Gertrude (Trudy) grew up on the northside of Chicago and attended Roosevelt High School, where she was salutatorian of her class. As a young adult, she was active in the Jewish United Fund. She had a strong interest journalism. After being accepted by Northwestern University to study it, she decided not pursue it for fear that when the men came back from the War, there would be few jobs. In 1953, she married Sigmund H Danziger Jr, with whom she had two sons, Robert and James. She started working with her husband in the 1960's at Homak Mfg Co Inc, which was a sheet-metal fabricator Sigmund had founded in 1947 in Chicago. The main product line of the company was kitchen cabinets but it branched into metal tool boxes early on. Upon Sigmund's death in 1979, she became president and CEO. Working with George Eberle the vice president of sales, most of the major mass and hardware retailers at the time, e.g., Sears, Walmart, Kmart, Lowe's, The Home Depot True Value, Ace Hardware, Montgomery Ward, Coast-to-Coast, Costco, Meijer, Pep Boys, Fingerhut, NAPA, became customers. Growing in size, Homak expanded from a 35,000-square-foot manufacturing plant designed by Sigmund at 4433 S Springfield Ave.
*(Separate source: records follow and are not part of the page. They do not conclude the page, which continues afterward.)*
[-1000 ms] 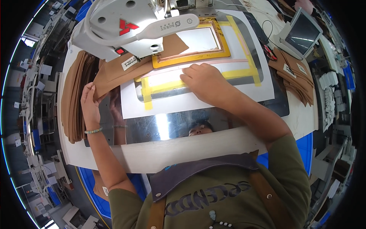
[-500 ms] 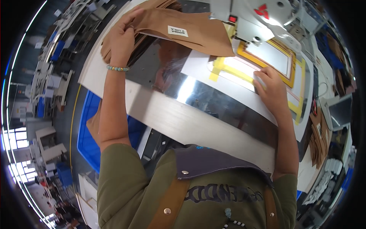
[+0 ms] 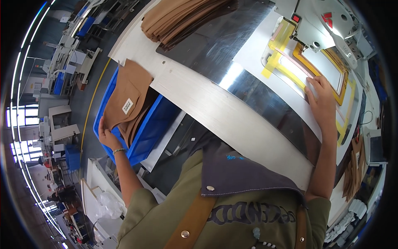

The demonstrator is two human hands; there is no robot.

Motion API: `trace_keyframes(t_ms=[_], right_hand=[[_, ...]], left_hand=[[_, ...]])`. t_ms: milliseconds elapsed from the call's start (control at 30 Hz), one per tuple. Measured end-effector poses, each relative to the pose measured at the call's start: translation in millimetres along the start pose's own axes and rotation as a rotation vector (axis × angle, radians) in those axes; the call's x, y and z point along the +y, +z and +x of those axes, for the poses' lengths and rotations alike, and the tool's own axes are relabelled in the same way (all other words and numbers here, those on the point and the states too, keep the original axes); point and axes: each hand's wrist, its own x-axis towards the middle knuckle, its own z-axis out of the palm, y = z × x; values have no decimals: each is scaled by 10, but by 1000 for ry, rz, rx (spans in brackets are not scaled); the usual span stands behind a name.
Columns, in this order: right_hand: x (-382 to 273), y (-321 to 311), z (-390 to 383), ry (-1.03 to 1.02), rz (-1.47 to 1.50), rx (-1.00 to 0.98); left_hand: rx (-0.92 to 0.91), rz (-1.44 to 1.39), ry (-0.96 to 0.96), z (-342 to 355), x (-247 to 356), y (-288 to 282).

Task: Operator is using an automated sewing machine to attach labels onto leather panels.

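A brown fabric piece [image 3: 133, 83] with a small white label droops into the blue bin [image 3: 154, 126] at the left, over other brown pieces in it. My left hand [image 3: 108, 137] grips its near edge, fingers closed, at the bin's outer side. On the right my right hand [image 3: 322, 97] rests on the white sheet [image 3: 251, 52], beside the yellow frame [image 3: 343, 89] under the sewing machine head [image 3: 313, 27]. Its fingers are curled together around a small pale thing, mostly hidden by them.
A stack of brown fabric pieces [image 3: 186, 18] lies at the table's far left. Yellow tape strips [image 3: 271, 64] cross the sheet. More brown pieces [image 3: 354, 170] hang at the right. The pale table edge [image 3: 207, 101] runs between me and the shiny metal plate [image 3: 265, 97].
My left hand has carried the labelled brown piece off the table, down and left to the blue bin. My right hand stays by the yellow frame. The whole view has shifted.
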Motion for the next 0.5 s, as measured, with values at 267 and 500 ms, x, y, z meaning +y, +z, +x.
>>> trace_keyframes(t_ms=[267, 500], right_hand=[[-10, -25, -4, 23, -6, -21], [-49, -35, 19, 27, 20, -12]], left_hand=[[-8, 998, -169, -265, -398, -264], [-197, 892, 200, 227, -253, 680]])
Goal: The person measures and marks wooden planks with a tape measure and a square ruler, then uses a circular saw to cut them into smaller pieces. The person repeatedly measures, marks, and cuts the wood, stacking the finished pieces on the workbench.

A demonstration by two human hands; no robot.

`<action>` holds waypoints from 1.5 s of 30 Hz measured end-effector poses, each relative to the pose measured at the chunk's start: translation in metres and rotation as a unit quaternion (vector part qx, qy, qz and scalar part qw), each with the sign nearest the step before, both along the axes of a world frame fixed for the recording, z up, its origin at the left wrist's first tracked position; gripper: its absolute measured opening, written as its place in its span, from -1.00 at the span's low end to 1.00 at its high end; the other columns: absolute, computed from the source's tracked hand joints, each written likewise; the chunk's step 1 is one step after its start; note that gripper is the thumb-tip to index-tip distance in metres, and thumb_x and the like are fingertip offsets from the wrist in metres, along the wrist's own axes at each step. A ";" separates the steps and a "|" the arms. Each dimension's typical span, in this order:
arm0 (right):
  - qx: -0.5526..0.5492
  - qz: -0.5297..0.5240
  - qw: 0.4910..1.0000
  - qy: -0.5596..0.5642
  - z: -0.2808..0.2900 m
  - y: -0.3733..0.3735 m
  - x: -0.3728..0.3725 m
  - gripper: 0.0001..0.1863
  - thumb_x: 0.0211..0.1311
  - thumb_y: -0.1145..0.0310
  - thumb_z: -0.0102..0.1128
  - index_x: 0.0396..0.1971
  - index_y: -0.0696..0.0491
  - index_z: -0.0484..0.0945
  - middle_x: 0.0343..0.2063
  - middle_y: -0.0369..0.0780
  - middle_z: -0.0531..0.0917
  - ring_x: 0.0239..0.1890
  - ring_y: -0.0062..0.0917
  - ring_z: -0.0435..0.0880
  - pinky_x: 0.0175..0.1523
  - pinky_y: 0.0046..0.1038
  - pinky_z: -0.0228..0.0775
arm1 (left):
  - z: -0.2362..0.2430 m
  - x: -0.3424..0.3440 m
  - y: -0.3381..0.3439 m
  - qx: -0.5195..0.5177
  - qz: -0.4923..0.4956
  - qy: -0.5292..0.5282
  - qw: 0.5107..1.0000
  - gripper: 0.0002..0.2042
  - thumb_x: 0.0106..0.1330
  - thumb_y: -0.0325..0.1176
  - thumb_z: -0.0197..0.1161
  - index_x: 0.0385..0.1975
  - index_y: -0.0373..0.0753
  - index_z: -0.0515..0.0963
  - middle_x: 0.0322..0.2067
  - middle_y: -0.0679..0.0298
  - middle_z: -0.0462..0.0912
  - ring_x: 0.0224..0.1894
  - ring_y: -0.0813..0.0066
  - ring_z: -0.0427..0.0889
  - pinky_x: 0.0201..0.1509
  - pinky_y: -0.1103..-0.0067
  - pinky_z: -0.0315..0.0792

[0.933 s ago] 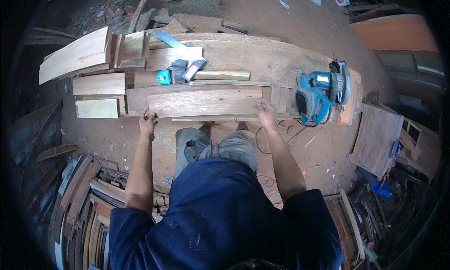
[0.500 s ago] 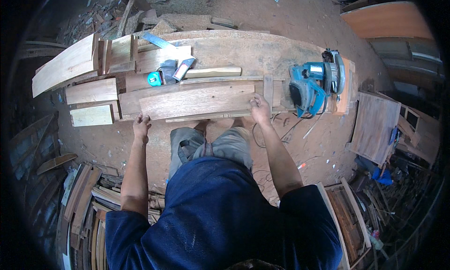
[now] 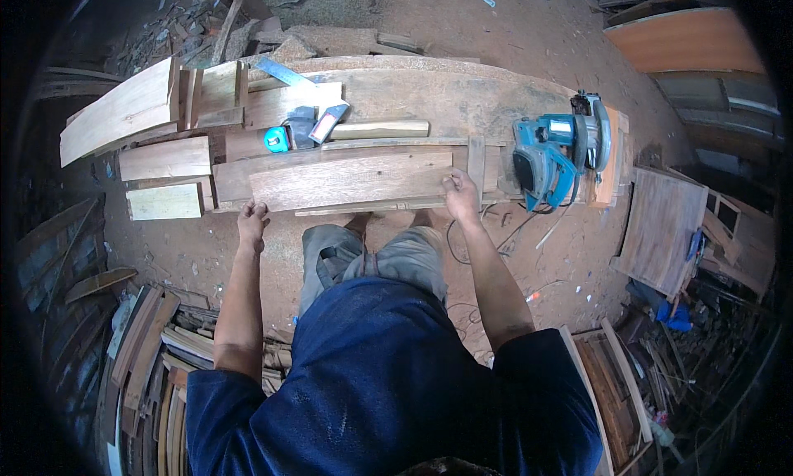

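A reddish-brown wooden board (image 3: pixel 351 180) lies lengthwise in front of me on the near side of the workbench (image 3: pixel 462 92). My left hand (image 3: pixel 253 225) grips its near left corner with bent fingers. At the right end, my right hand (image 3: pixel 461 197) pinches the board's edge between thumb and fingers. Just beyond the board are a narrow wooden strip (image 3: pixel 376 130), a teal tape measure (image 3: pixel 277 140) and a try square (image 3: pixel 285 72) with a blue-looking blade. A blue circular saw (image 3: pixel 552 154) rests on the bench to the right of my right hand.
Several cut planks (image 3: pixel 124 116) and shorter pale pieces (image 3: pixel 165 202) lie at the bench's left end. A cable (image 3: pixel 516 226) trails over the dirt floor below the saw. Wooden panels (image 3: pixel 661 220) stand at the right, and stacked timber (image 3: pixel 149 352) lies behind me on the left.
The view has shifted very slightly. Both hands keep their hold at the two ends of the board, which has hardly moved.
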State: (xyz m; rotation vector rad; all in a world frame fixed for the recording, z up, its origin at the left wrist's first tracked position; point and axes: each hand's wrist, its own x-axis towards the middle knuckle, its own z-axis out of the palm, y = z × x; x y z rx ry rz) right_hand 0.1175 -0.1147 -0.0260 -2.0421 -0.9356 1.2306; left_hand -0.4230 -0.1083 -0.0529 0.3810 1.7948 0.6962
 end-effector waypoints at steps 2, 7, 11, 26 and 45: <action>-0.008 -0.001 1.000 -0.003 0.005 0.001 -0.001 -0.61 0.44 0.42 0.19 0.19 0.23 0.49 -0.14 -0.11 0.75 -0.17 -0.55 0.71 -0.15 -0.49 0.56 | -0.002 -0.002 -0.001 0.003 -0.007 -0.004 1.000 -0.70 0.45 -0.27 0.30 0.15 -0.01 0.59 -0.16 0.50 0.65 -0.08 0.61 0.58 -0.03 0.48 0.46; -0.030 0.005 0.998 -0.049 0.030 0.008 -0.011 -0.59 0.42 0.40 0.21 0.20 0.20 0.50 -0.14 -0.12 0.75 -0.17 -0.52 0.72 -0.08 -0.49 0.54 | 0.000 0.000 0.000 -0.003 0.007 0.006 1.000 -0.68 0.43 -0.34 0.31 0.16 -0.04 0.56 -0.17 0.47 0.65 -0.11 0.60 0.59 -0.06 0.47 0.46; -0.021 -0.005 0.999 -0.034 0.023 0.005 -0.008 -0.58 0.41 0.37 0.23 0.20 0.19 0.51 -0.13 -0.12 0.76 -0.15 -0.49 0.72 -0.05 -0.47 0.53 | 0.000 0.003 0.000 0.006 0.014 0.004 1.000 -0.73 0.45 -0.29 0.31 0.11 -0.02 0.59 -0.22 0.52 0.62 -0.23 0.67 0.56 -0.14 0.57 0.47; -0.012 0.047 0.991 -0.124 0.041 0.002 -0.013 -0.52 0.39 0.29 0.27 0.22 0.19 0.51 -0.02 0.03 0.71 0.06 -0.26 0.69 0.21 -0.32 0.47 | 0.020 0.011 0.041 0.142 -0.197 0.362 0.900 -0.57 0.46 -0.16 0.27 0.23 -0.22 0.55 0.04 0.10 0.70 0.02 0.20 0.67 0.10 0.32 0.52; 0.012 0.185 0.971 -0.149 0.075 -0.070 -0.047 -0.54 0.37 0.27 0.31 0.18 0.18 0.55 -0.06 -0.09 0.66 -0.12 -0.38 0.68 -0.04 -0.37 0.57 | 0.015 0.077 0.200 0.048 -0.539 0.404 0.737 -0.51 0.17 -0.09 0.47 0.01 -0.24 0.57 -0.11 -0.10 0.68 -0.03 -0.01 0.71 0.06 0.21 0.56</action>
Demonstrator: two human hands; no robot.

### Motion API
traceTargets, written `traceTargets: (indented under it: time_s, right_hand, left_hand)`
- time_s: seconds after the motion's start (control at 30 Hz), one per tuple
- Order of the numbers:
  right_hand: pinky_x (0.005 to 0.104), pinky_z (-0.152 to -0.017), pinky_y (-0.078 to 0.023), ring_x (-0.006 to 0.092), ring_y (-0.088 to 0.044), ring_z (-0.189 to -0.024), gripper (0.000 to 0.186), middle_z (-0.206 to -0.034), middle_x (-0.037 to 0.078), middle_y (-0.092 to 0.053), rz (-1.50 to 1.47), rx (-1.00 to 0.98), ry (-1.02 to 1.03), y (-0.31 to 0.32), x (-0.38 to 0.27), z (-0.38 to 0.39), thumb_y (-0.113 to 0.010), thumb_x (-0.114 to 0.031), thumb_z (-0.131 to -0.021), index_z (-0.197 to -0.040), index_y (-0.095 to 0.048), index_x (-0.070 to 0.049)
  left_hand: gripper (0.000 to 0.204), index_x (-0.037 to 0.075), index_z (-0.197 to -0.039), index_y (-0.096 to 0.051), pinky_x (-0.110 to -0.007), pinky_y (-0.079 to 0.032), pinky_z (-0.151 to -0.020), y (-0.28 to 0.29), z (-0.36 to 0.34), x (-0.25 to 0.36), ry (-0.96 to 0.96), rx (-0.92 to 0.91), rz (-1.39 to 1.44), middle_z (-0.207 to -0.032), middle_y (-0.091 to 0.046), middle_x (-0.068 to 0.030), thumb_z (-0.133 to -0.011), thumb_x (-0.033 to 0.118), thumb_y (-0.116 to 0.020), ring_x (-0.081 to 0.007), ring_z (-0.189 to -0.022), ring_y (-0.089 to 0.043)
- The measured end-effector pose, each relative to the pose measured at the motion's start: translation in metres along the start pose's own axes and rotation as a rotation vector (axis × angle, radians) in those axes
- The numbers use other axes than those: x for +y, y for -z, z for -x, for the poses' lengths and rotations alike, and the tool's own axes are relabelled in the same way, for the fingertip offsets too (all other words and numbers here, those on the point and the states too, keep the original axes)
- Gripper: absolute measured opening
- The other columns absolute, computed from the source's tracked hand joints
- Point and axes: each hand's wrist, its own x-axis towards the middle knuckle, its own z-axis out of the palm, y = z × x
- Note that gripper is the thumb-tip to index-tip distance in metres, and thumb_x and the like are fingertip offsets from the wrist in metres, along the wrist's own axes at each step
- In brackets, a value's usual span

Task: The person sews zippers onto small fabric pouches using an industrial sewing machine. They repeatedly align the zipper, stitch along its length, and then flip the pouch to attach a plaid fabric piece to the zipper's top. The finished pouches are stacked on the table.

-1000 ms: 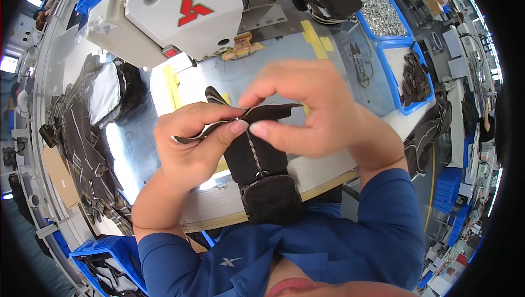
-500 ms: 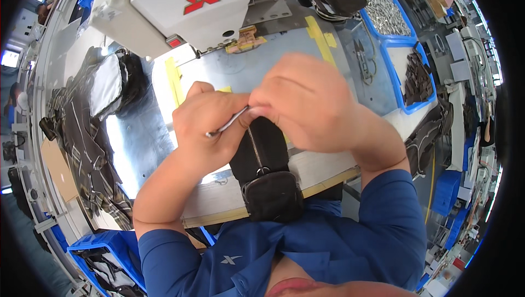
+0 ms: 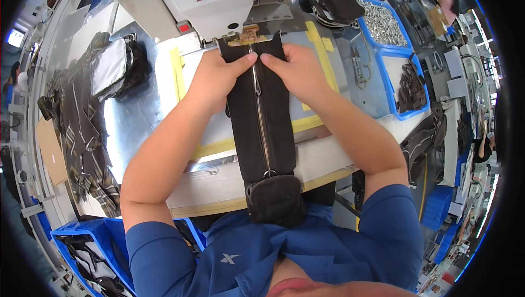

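Note:
A long black fabric bag panel [image 3: 243, 138] lies lengthwise from the sewing machine [image 3: 188, 7] toward my body. A metal zipper [image 3: 263, 138] runs down its middle, with a silver zipper pull [image 3: 256, 82] near the far part. Its near end carries a small black zipped pocket [image 3: 275, 198] that hangs over the table edge. My left hand [image 3: 219, 75] grips the panel's far left side, thumb on top beside the zipper. Across from it, my right hand [image 3: 299, 71] pinches the far right side likewise. Fingers under the fabric are hidden. The panel's far edge sits just before the machine's brass-coloured clamp [image 3: 249, 34].
Yellow tape [image 3: 178, 73] marks the table plate. Dark garments or fabric pieces [image 3: 82, 138] and a white-and-black pouch [image 3: 112, 70] lie left. Scissors [image 3: 358, 67] and blue trays of metal parts [image 3: 383, 23] and dark strips [image 3: 410, 89] are right. A blue bin [image 3: 93, 253] stands lower left.
My hands have parted and moved away from my body, drawing the panel's far end flat up to the machine. Before, they were together around a thin silvery piece.

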Motion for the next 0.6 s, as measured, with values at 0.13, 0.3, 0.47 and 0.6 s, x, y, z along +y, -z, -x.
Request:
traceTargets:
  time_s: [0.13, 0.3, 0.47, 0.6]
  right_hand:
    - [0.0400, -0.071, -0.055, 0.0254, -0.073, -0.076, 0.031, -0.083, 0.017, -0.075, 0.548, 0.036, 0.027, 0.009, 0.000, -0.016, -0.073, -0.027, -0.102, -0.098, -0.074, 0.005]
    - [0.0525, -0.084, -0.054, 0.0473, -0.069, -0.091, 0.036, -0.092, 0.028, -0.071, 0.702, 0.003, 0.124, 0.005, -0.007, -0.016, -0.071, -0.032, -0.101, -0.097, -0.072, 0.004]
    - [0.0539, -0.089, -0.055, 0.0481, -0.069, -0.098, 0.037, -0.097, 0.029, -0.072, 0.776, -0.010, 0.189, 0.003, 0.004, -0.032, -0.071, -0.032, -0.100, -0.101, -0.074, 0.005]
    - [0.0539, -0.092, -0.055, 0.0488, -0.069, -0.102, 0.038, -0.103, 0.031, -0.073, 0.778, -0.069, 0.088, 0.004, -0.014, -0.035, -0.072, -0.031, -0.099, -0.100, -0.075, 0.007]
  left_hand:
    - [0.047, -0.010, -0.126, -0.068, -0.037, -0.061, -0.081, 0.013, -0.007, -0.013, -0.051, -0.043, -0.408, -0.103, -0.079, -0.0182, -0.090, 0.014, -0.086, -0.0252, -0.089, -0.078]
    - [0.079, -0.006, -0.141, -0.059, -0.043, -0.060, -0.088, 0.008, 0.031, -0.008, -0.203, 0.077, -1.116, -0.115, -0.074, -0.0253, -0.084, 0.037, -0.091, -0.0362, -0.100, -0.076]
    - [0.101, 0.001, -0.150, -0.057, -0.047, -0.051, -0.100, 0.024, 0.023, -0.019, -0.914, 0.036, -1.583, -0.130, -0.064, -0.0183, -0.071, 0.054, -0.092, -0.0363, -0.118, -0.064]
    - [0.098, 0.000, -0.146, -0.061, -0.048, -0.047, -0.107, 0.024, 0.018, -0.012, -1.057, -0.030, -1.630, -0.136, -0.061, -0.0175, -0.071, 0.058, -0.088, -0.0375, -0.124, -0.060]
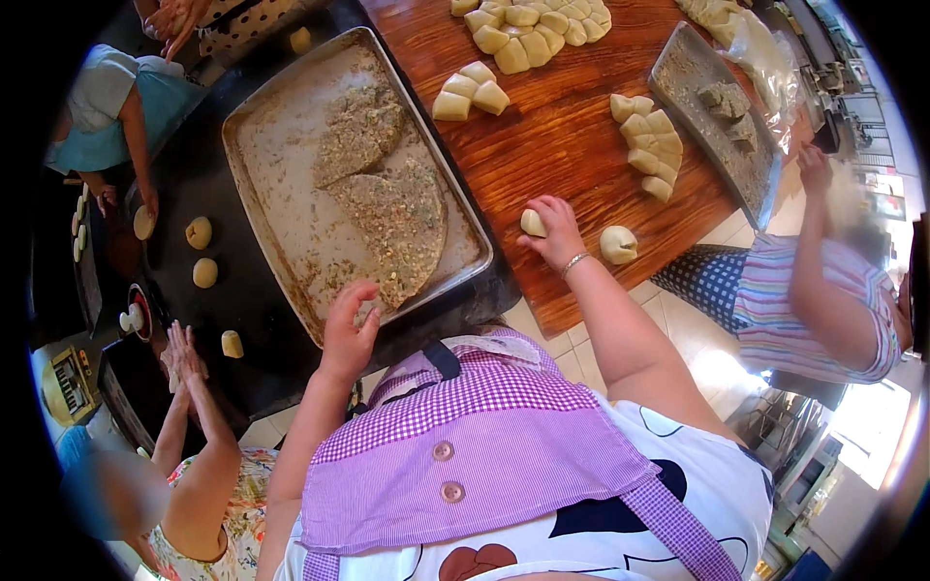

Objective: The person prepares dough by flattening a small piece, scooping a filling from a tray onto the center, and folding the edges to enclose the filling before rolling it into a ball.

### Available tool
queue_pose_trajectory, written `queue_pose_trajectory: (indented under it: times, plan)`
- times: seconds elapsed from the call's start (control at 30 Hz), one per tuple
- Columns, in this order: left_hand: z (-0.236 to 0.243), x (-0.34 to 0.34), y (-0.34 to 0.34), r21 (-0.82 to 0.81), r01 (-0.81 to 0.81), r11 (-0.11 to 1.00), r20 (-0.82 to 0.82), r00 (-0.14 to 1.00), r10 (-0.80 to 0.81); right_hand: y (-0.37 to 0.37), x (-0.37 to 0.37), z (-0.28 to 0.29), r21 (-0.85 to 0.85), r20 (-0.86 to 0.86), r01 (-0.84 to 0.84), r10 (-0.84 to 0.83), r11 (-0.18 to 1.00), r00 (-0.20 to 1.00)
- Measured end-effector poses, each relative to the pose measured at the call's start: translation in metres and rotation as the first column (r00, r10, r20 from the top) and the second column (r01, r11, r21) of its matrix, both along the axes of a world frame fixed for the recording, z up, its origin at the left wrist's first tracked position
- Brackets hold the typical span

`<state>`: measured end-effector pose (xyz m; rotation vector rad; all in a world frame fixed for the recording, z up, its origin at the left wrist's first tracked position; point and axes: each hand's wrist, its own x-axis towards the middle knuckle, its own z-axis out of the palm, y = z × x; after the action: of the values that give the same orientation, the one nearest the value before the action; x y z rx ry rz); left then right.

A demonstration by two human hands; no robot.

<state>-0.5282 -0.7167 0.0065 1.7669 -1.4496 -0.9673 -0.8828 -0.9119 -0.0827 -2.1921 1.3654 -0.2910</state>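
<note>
My right hand [556, 235] is closed on a small pale dough piece [532, 223] at the left edge of the wooden table [542, 155]. To its right rests a rounded dough ball [618, 245] with a crease in its top. My left hand [350, 329] holds nothing. Its fingers are slightly curled, with the thumb apart, at the near edge of a large metal tray [266, 184]. In that tray lies a flattened, speckled mass of filling [402, 213], split into two mounds.
Cut dough pieces [528, 44] cluster at the table's far side, with more dough pieces [651, 145] to the right. Beside them stands a second filling tray [693, 92]. On the dark surface sit filled dough balls [204, 273]. Co-workers stand left and right, one pressing both hands [182, 358] together.
</note>
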Motion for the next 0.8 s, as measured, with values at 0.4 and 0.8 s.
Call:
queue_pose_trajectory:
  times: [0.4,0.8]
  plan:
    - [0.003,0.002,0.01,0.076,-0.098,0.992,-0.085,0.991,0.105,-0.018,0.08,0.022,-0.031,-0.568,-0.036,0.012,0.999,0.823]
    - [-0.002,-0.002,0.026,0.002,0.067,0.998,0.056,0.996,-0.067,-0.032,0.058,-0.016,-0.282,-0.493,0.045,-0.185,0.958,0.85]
In 1980, Gertrude completed the first of multiple additions to the plant and warehousing capabilities, culminating in a move to a 430,000-square-foot plant at 5151 W 73rd St, Bedford Park in Illinois. Major growth occurred when Richard Junge, VP of manufacturing, developed a line of consumer gun cabinets which was marketed to mass sporting good chains, including Bass Pro Shops, Gander Mountain, Dick's Sporting Goods and Sports Authority and introduced one of the first large powder coating systems in North America. With John Dopak, sales manager of the Medical Division, Homak also became a dominant player in the medical and crash cart market. A line of garage cabinets was launched for Whirlpool and Sears under the label "Gladiator Garageworks" in the early 2000s. A key to the growth of Homak was its leadership in these multiple industries and one of the largest sheet metal fabricators in America. She retired in the early 2000s and died on December 9, 2021, at the age of 102.